The UK today recorded a small increase in coronavirus cases compared to last week after a huge testing spike following the reopening of England’s schools.
Department of Health figures show there were 6,753 positive tests in the past 24 hours — up 2.7 per cent on last Thursday’s figures.
Officials are carrying out a record number of tests after millions of primary and secondary pupils returned to classrooms for the first time in two months this week. Almost 4.5million PCR and rapid lateral flow swabs were carried out between Monday and Wednesday, twice as many as conducted over the same three days last week.
However, Covid deaths – a more important metric now the most vulnerable are vaccinated – are continuing to plummet, falling by 25 per cent in the past week to 181. Hospital admissions are also still falling.
The small week-on-week increase in infections may simply be down to the fact more tests are being conducted, even though separate statistics have warned the outbreak is no longer shrinking as quickly as it was.

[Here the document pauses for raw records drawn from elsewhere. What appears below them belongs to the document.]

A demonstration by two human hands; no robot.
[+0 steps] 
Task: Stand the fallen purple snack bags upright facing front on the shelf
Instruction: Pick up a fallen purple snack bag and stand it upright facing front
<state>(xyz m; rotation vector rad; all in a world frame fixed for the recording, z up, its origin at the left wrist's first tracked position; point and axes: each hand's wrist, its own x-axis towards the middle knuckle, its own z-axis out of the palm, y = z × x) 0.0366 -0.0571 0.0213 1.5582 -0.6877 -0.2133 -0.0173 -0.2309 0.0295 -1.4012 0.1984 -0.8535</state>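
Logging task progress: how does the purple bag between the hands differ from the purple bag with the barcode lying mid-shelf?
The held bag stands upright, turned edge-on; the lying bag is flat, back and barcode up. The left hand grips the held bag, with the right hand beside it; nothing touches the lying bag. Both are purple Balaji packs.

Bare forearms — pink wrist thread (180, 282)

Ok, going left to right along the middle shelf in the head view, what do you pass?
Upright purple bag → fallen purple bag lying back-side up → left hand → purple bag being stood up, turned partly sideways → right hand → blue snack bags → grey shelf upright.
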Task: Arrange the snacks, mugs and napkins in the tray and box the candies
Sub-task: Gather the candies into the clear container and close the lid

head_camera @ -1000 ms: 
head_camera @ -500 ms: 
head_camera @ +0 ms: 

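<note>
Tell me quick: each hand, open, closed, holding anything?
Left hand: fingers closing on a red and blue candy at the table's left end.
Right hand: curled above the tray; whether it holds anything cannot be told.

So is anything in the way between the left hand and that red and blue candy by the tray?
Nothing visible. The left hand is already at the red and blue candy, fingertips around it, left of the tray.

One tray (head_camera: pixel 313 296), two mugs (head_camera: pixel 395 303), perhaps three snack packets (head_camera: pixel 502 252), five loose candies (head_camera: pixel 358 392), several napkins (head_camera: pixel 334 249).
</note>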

Scientists have said throughout the pandemic that the more people you test, the more cases you find.
Meanwhile, another 340,000 vaccine doses were dished out, with about 240,000 getting their first injection and a record high 97,000 receiving their booster shot. In total, almost 24.5million jabs have been administered in the UK.
With a third of the population now at last partially immunised and Covid deaths in free-fall, there is increasing calls for lockdown to be lifted sooner. Under the Government’s ultra-cautious roadmap out of restrictions, there will be curbs in place until June 21 at the earliest.
Lockdown-sceptics were further emboldened today as separate official figures revealed England now has a lower infection rate than Scotland for the first time since April. Nicola Sturgeon has already sped-up the easing of lockdown north of the border.
Other DOH statistics showed England’s weekly rate was 61 cases per 100,000 people by March 5, the latest available, but in Scotland it was 62.9 per 100,000.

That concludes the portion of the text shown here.